Methods: Sequential interviews with 18 experts iteratively defined skills and tasks to illustrate stage in proficiency, and its progression, for each of 42 competencies in the seven LHS expertise domains: systems science; research questions and standards of scientific evidence; research methods; informatics; ethics of research and implementation in health systems; improvement and implementation science; and engagement, leadership, and research management. An educational assessment expert and LHS scientist refined the assessment criteria at each stage to use parallel language across domains. Last, current trainees reviewed and pilot tested the assessment and the LHS Competency Assessment was further refined using their feedback. The assessment framework was informed by Bloom's revised taxonomy of educational objectives (Anderson and Krathwohl, A taxonomy for learning, teaching, and assessing: A revision of Bloom's taxonomy of educational objectives, 2001) where learning progresses from recalling, defining, understanding, and awareness at the lower levels of the taxonomy, to applying and adopting and finally to creating, designing, and critiquing at the upper levels of the taxonomy. We also developed assessment criteria that could be used for longer term assessment of direct performance. Van der Vleuten et al. (Best Pract Res Clin Obstetr Gynaecol. 2010;24(6):703-719) define longer term direct assessment methods as assessment that occurs over a period ranging from weeks to even years and involves multiple assessment methods and exposure to the learner's work over an extended period.

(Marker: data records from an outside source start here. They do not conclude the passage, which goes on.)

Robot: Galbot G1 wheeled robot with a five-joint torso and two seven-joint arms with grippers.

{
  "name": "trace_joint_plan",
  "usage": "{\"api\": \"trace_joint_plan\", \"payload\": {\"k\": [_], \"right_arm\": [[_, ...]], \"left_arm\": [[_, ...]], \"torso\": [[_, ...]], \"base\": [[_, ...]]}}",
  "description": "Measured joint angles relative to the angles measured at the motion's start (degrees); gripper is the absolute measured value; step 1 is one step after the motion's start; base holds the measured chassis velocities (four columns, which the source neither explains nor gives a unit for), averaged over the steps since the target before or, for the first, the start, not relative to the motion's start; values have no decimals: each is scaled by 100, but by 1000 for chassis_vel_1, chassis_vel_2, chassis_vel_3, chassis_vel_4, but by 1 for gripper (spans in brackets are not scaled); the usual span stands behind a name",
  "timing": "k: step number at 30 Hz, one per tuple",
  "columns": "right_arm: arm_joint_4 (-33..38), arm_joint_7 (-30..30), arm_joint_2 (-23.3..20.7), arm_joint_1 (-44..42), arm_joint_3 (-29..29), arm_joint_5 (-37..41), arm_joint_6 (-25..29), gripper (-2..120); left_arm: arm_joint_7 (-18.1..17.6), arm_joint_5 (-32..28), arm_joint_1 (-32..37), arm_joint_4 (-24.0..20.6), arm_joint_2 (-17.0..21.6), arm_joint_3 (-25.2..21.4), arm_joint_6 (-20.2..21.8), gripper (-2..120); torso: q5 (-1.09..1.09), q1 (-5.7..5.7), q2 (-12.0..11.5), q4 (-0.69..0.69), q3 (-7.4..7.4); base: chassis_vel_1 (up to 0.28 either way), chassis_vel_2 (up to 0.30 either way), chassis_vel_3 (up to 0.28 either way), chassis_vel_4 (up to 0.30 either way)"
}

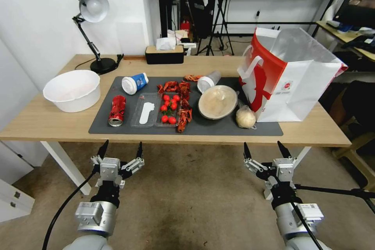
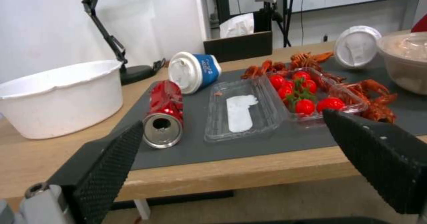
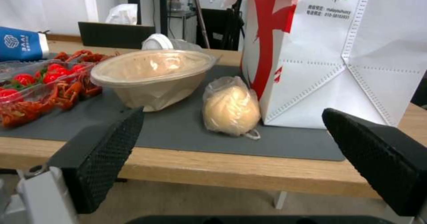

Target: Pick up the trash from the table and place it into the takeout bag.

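Note:
On the table point(image 1: 47, 121), a dark grey mat point(image 1: 218, 128) carries the trash. A red can point(image 1: 117, 110) point(image 2: 164, 112) and a blue-and-white paper cup point(image 1: 134, 83) point(image 2: 194, 71) lie on their sides at the left. A clear plastic cup point(image 1: 209, 81), a beige lidded bowl point(image 1: 217, 102) point(image 3: 153, 74) and a wrapped beige ball point(image 1: 245, 117) point(image 3: 231, 108) sit toward the right. The takeout bag point(image 1: 291, 82) point(image 3: 338, 50) stands upright at the right end, touching the ball. My left gripper point(image 1: 122, 144) and right gripper point(image 1: 263, 145) hang open and empty below the front edge.
A big white bowl point(image 1: 72, 90) stands at the left of the mat. A clear tray of tomatoes point(image 1: 168, 108) and red crayfish shells point(image 1: 183, 115) lie mid-mat. A desk lamp point(image 1: 91, 27) and a black tissue box point(image 1: 164, 54) are at the back edge.

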Motion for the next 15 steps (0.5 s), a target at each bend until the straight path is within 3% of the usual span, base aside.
{"api": "trace_joint_plan", "payload": {"k": [15], "right_arm": [[0, 0, 0, 0, 0, 0, 0, 100]], "left_arm": [[0, 0, 0, 0, 0, 0, 0, 100]], "torso": [[0, 0, 0, 0, 0]], "base": [[0, 0, 0, 0]]}}
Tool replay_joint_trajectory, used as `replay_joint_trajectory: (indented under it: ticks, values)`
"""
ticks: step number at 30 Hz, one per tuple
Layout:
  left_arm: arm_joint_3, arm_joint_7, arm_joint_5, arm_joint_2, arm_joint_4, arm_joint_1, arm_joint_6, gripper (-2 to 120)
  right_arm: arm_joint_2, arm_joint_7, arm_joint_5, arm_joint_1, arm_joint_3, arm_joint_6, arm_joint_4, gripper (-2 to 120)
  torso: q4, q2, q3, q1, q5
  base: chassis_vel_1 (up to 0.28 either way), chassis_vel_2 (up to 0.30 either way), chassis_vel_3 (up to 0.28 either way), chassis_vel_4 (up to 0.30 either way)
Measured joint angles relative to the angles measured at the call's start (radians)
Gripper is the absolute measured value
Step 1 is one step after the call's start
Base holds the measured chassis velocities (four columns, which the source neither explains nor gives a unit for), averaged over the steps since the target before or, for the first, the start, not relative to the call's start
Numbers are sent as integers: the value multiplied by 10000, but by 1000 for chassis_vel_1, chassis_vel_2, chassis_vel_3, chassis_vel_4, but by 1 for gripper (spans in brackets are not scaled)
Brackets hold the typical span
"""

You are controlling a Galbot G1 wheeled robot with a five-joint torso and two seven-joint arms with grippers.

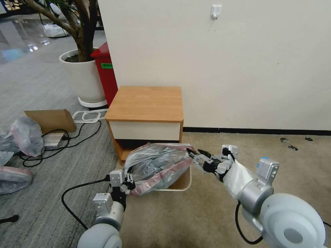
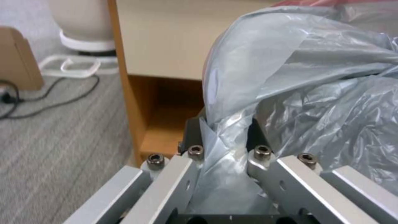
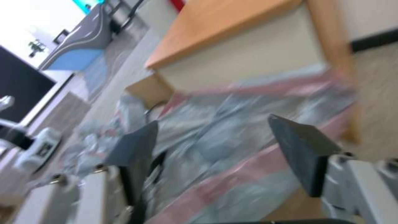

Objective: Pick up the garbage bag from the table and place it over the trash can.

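While the counter stood against the wall, the bag lay spread over the bin on the floor just in front of it. The left hand was clamped on the bag's near corner; the right hand hung with fingers spread, empty, at its far edge.

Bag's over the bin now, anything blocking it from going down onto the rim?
Nothing visible does. The garbage bag hangs spread over the trash can in front of the table. The left gripper is shut on one end of it; the right gripper, open, is at its other end.
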Motion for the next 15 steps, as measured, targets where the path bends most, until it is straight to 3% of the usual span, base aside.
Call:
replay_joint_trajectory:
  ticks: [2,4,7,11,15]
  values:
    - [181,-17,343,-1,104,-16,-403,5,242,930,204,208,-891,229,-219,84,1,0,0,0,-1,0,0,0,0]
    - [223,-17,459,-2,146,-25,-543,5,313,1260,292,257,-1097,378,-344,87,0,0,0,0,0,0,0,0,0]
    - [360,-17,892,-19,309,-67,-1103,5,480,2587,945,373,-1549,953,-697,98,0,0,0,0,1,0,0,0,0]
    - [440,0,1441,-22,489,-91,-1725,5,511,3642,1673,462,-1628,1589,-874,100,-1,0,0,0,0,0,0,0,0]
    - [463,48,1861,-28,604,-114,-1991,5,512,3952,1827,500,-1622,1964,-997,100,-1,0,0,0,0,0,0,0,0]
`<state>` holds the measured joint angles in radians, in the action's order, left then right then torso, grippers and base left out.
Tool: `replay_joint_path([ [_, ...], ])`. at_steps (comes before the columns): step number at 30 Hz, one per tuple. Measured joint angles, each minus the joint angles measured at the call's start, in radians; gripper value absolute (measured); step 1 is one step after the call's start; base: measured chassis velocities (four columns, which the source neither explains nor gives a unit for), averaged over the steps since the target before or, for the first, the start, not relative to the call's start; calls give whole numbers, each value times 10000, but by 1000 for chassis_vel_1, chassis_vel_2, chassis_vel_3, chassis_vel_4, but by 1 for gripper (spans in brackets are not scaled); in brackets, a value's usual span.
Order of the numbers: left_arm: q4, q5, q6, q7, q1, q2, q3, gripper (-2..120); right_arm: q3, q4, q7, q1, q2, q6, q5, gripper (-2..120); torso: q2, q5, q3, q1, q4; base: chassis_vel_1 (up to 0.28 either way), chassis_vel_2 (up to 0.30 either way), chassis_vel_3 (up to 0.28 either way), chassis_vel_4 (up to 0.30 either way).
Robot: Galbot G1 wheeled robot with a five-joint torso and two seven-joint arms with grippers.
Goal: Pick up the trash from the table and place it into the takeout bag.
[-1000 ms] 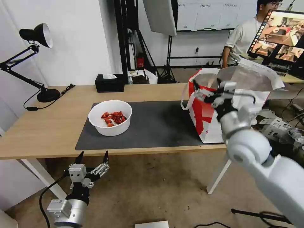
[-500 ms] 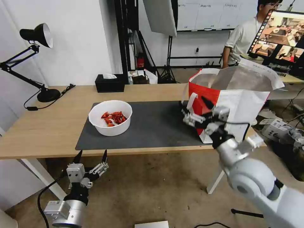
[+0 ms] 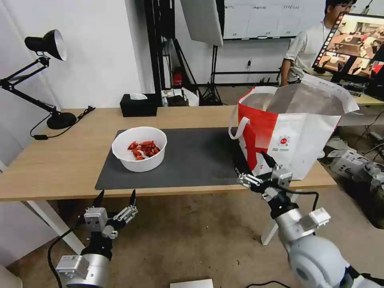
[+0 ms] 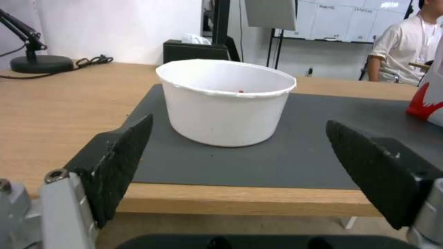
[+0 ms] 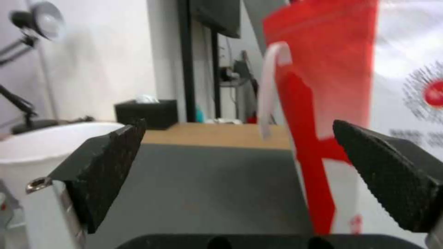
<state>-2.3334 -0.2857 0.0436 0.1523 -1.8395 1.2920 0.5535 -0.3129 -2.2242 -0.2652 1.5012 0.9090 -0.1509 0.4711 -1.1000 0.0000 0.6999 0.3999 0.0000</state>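
The trash in view is a white round bowl (image 3: 139, 154) holding red shellfish scraps (image 3: 144, 149), standing on the left part of the dark mat (image 3: 200, 160) on the table (image 3: 60, 160). The red-and-white takeout bag (image 3: 292, 136) stands open at the table's right end. My right gripper (image 3: 252, 162) is open and empty, low at the table's front edge just before the bag (image 5: 332, 69). My left gripper (image 3: 116, 195) is open below the front edge, facing the bowl (image 4: 226, 103) from a distance. The right wrist view catches the bowl (image 5: 27, 152) beside one finger.
A black tissue box (image 3: 139, 105) sits at the table's back edge, and a black desk lamp (image 3: 52, 44) stands at the far left. A monitor (image 3: 352, 44) and cluttered equipment lie to the right of the bag. Open floor lies in front of the table.
My right arm has come down from the bag's open top to the table's front edge before the bag, its gripper open throughout. The left arm and the bowl have stayed put.
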Motion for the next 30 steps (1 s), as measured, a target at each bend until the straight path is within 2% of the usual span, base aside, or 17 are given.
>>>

Results: This experience report describes the content of the LHS Competency Assessment. For each domain and competency, the assessment lists examples of evidence to support expertise at each level of proficiency: no exposure; foundational (awareness/understanding); emerging (early application); and proficient (application with a high level of skill). Trainees begin with baseline standard assessment tables, where they can indicate no exposure or mark the foundational and emerging skills with which they have competence. For domains where foundational and emerging skills have been achieved, users can move on to assessment tables that list evidence of proficiency.

Conclusion: The LHS Competency Assessment offers consistent, graded criteria across the seven LHS domains to guide trainees and mentors to evaluate progress from no experience to foundational knowledge, emerging proficiency, and proficiency. The assessment can also be used to design training and mentoring for those newly exposed to LHS science and for those with key expertise who wish to expand LHS expertise.

Keywords: assessment; competency; curriculum; learning health systems.